Hi, I have the following piece of text from which I'd like to extract all the <td ????>???</td> tags

<tr id=row509>
    <td id=serv509 align=center  class='style1'>Z Deviazione Tecnico Home verso S24 [ NON USATO ]</td>
    <td align=center class='style4'>23</td>
    <td align=center class='style10'>22</td>
    <td align=center class='style6'>0</td>
    <td align=center class='style2'>0</td>
    <td id=rowtot509 align=center class='style6'>0</td>
    <td align=center class='style6'>0</td>
    <td align=center class='style2'>0</td>
    <td align=center class='style6'>0</td>
</tr>

The expected result would be:

1. <td id=serv509 align=center  class='style1'>Z Deviazione Tecnico Home verso S24 [ NON USATO ]</td>
2. <td align=center class='style4'>23</td>
3. <td align=center class='style10'>22</td>
[..]

Any help?

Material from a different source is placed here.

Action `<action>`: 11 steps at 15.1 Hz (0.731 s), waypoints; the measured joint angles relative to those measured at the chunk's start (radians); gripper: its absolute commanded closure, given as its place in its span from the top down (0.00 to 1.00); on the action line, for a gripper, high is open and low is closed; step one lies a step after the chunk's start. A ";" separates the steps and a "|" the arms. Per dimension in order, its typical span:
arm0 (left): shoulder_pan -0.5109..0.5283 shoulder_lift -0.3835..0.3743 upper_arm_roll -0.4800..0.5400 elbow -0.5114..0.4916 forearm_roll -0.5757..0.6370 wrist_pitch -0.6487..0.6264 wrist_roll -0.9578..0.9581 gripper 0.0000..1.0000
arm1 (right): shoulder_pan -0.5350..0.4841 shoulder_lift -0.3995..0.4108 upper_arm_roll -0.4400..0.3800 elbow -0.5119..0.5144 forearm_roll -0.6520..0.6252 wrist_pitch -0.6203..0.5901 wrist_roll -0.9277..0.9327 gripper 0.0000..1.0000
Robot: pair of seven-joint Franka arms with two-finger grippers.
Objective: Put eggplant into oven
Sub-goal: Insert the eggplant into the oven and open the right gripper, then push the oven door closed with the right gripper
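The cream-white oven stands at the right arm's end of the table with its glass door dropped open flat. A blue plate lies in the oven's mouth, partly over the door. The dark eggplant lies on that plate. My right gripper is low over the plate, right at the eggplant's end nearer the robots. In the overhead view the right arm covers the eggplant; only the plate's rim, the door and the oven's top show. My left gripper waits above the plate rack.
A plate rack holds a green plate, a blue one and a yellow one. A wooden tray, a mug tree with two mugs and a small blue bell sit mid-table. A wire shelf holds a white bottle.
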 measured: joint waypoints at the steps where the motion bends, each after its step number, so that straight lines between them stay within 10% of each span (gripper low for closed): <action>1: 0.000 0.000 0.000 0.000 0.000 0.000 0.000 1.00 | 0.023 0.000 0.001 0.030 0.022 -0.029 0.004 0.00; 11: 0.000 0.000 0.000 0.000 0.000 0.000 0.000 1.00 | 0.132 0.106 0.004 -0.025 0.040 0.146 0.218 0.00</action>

Thanks

+2  A: 

What's the problem with using an HTML or XML library?

Using XML and XPath, for instance, this would just be a case of doing xml / td, in whatever way the library API supports that.

Regex is a lousy way of doing that, because XMLs is not a regular language. Specifically, you can nest tags inside other tags, and this is something that can't be represented with regular expressions.

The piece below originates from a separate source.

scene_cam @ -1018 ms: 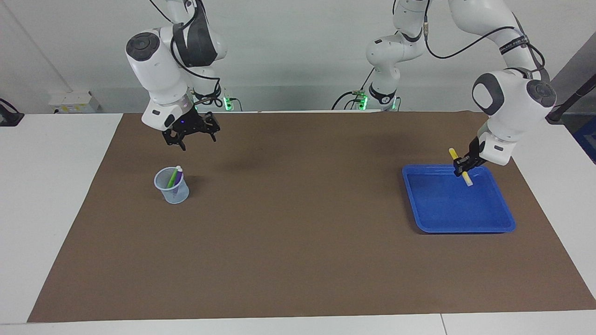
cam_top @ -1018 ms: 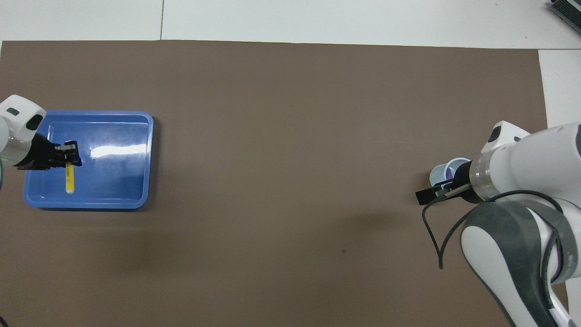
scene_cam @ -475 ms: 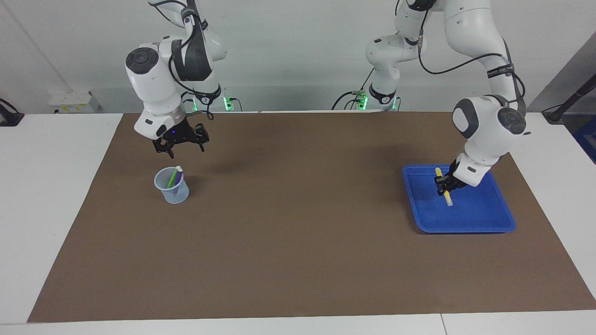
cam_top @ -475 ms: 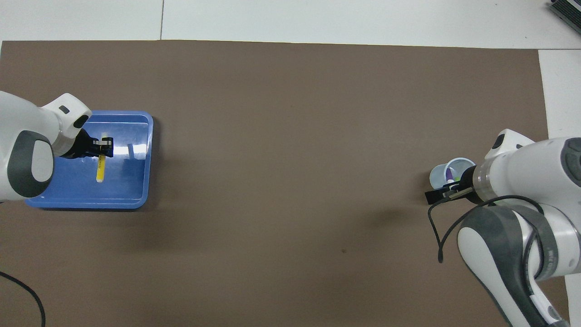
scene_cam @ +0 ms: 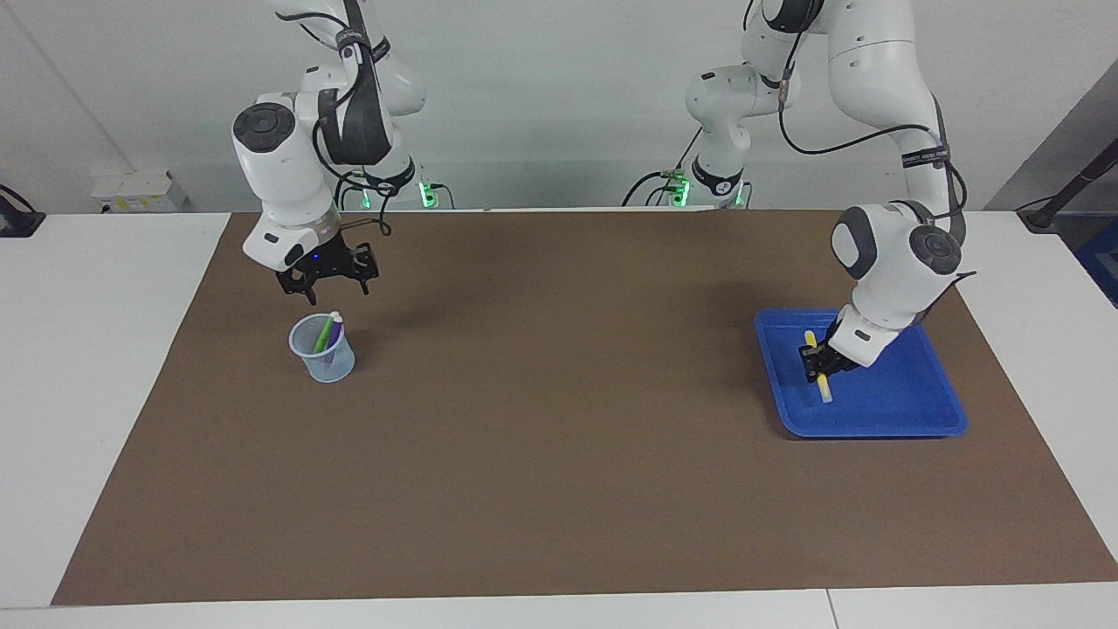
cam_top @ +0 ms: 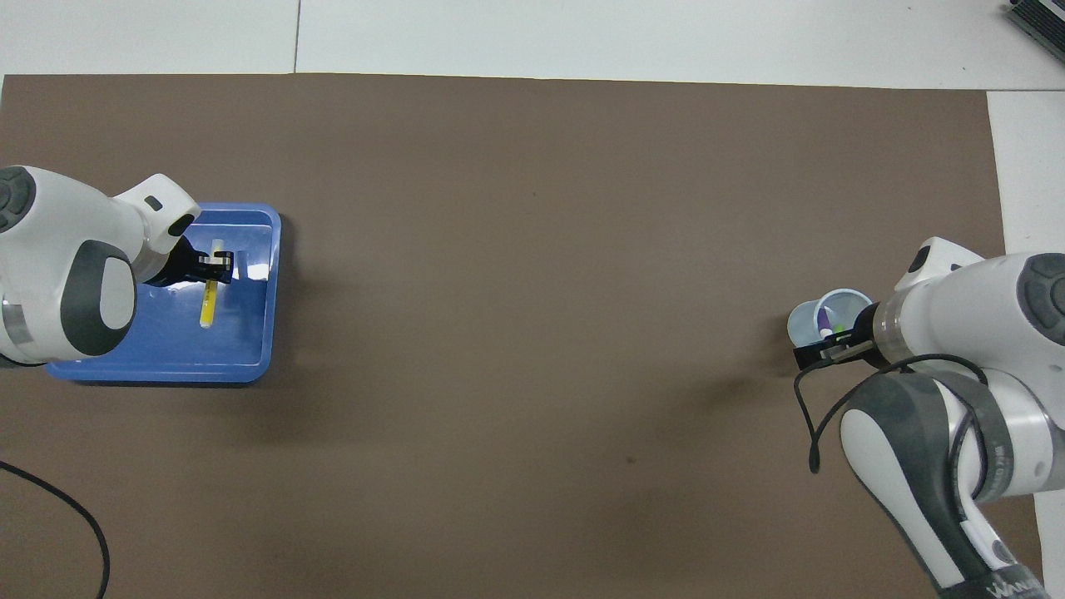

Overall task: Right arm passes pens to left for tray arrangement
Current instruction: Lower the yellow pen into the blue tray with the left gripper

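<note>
facing view: right gripper (scene_cam: 324,281), fingers spread and empty, hangs above the cup (scene_cam: 322,349) holding green pen (scene_cam: 325,333) and purple pen (scene_cam: 332,342), upper left. overhead view: left gripper (cam_top: 218,264) clamps yellow pen (cam_top: 207,299) over the tray (cam_top: 250,366), mid-left; the brown mat (cam_top: 532,333) lies bare between.

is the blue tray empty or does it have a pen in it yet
Not quite either: the yellow pen is down inside the blue tray, but the left claw is shut on it.

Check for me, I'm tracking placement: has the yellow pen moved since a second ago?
Yes. Held by the left gripper, the yellow pen has come down from the blue tray's robot-side rim into it.
</note>
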`<state>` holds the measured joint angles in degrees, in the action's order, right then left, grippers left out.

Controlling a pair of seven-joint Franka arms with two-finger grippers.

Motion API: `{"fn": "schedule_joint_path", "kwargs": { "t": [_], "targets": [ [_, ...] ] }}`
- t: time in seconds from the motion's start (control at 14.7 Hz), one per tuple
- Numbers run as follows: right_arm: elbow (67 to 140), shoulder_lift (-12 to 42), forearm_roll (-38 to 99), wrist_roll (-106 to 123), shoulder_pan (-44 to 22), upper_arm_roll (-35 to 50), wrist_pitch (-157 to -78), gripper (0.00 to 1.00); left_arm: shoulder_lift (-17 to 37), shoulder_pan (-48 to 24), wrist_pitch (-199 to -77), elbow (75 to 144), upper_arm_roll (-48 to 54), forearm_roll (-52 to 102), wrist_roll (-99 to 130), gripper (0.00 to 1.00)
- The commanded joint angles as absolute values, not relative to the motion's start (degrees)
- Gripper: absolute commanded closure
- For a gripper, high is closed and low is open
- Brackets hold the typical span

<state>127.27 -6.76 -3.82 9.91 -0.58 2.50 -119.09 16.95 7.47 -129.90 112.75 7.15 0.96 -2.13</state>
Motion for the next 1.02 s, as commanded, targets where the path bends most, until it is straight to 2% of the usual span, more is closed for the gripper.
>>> {"fn": "schedule_joint_path", "kwargs": {
  "t": [0.0, 0.14, 0.27, 0.34, 0.48, 0.61, 0.75, 0.95],
  "targets": [
    [127.8, -4.8, -5.4, 10.1, 1.0, 3.1, -121.5, 0.07, 17.1, 7.6, -132.2, 114.3, 6.7, -0.1, -2.7, 1.00],
    [127.8, -4.0, -5.4, 10.2, 1.0, 3.1, -122.7, 0.08, 17.0, 7.4, -133.6, 115.8, 6.6, -0.1, -2.7, 1.00],
    [127.8, -3.3, -5.4, 10.2, 1.1, 3.1, -123.5, 0.09, 17.0, 7.1, -133.2, 115.8, 6.6, -0.1, -2.5, 0.80],
    [127.8, -3.2, -5.8, 10.1, 1.1, 3.1, -123.5, 0.11, 16.9, 7.2, -132.9, 115.8, 6.6, -0.1, -2.5, 0.76],
    [127.8, -3.2, -5.9, 10.1, 1.1, 3.1, -123.4, 0.17, 16.9, 7.0, -132.6, 115.8, 6.6, -0.1, -2.5, 0.63],
    [128.1, -3.2, -5.9, 10.0, 1.1, 3.1, -123.4, 0.30, 16.8, 7.0, -131.7, 115.8, 6.6, -0.1, -2.5, 0.50],
    [128.8, -3.3, -5.9, 9.9, 1.1, 3.1, -123.5, 0.46, 16.5, 7.0, -128.6, 114.7, 6.6, -0.1, -2.4, 0.47],
    [129.5, -3.3, -5.9, 9.8, 1.1, 3.1, -123.7, 0.46, 15.6, 7.5, -121.6, 111.0, 6.7, 0.3, -2.0, 0.47]
  ]
}}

So, while it would be easy to create as regular expression for the simple case (<td.*?</td>), it would easily break if the XML changed just a bit.

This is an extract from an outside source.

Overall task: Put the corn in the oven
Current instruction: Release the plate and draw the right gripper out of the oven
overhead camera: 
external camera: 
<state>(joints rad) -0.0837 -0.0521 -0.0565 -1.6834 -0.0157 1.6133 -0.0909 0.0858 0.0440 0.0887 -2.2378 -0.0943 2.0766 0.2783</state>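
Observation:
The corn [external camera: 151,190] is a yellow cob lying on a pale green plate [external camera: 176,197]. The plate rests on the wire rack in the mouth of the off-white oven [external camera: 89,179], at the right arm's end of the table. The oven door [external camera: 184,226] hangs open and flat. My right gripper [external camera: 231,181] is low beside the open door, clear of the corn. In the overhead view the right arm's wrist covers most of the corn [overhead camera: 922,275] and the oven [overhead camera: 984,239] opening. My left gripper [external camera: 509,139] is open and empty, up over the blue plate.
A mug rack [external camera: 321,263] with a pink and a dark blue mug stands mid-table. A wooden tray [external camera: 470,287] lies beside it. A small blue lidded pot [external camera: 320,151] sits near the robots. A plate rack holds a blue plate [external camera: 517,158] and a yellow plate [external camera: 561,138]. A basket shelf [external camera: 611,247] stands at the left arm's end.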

Granted that the XML is broken, but you may fix it with Regex. :-) For instance, if you replace the pattern (\w+)=(\w+) in that with $1='$2' (or \1='\2', if that's the syntax of c# replace patterns), you'll get a valid XML.

Daniel
The document may not be well formed (like in this case). In fact XDocument x = XDocument.Parse(row.ToString()); throws a XException
pistacchio
Ah, well, who am I to disagree with that? I use regex to extract td's from a malformed HTML page myself. Well, the pattern is in the answer. I don't know c#, so I can't give the exact code.
Daniel
oh, by the way, your regex does not match the first two TDs!
pistacchio
The working copy :) <td[^>]*>[^<]*</td>
pistacchio
I changed the regular expression, as you may see. The older one should have worked too. Maybe there was a typo? The "working copy" one works here.
Daniel
Ah... I can see the typo. Indeed, instead of `*]` it should have been `]*`. :-)
Daniel
A: 

I would agree with Daniel, but if you really must use a regex - get yourself a copy of RegexBuddy so you can quickly debug your expression. Best $40 I've spent in a long time.

Sneal
A: 

Regular expressions are a pretty fragile tool to use for this kind of problem, especially if there's any risk at all that a table's cell content could be another table. (In that case, the first </td> tag you find after a <td> start tag may not actually be closing that element but a descendant element.)

A much more robust way to tackle problems like these is to parse the HTML into a DOM and then examine the DOM. The HTML Agility Pack is one that people seem to like.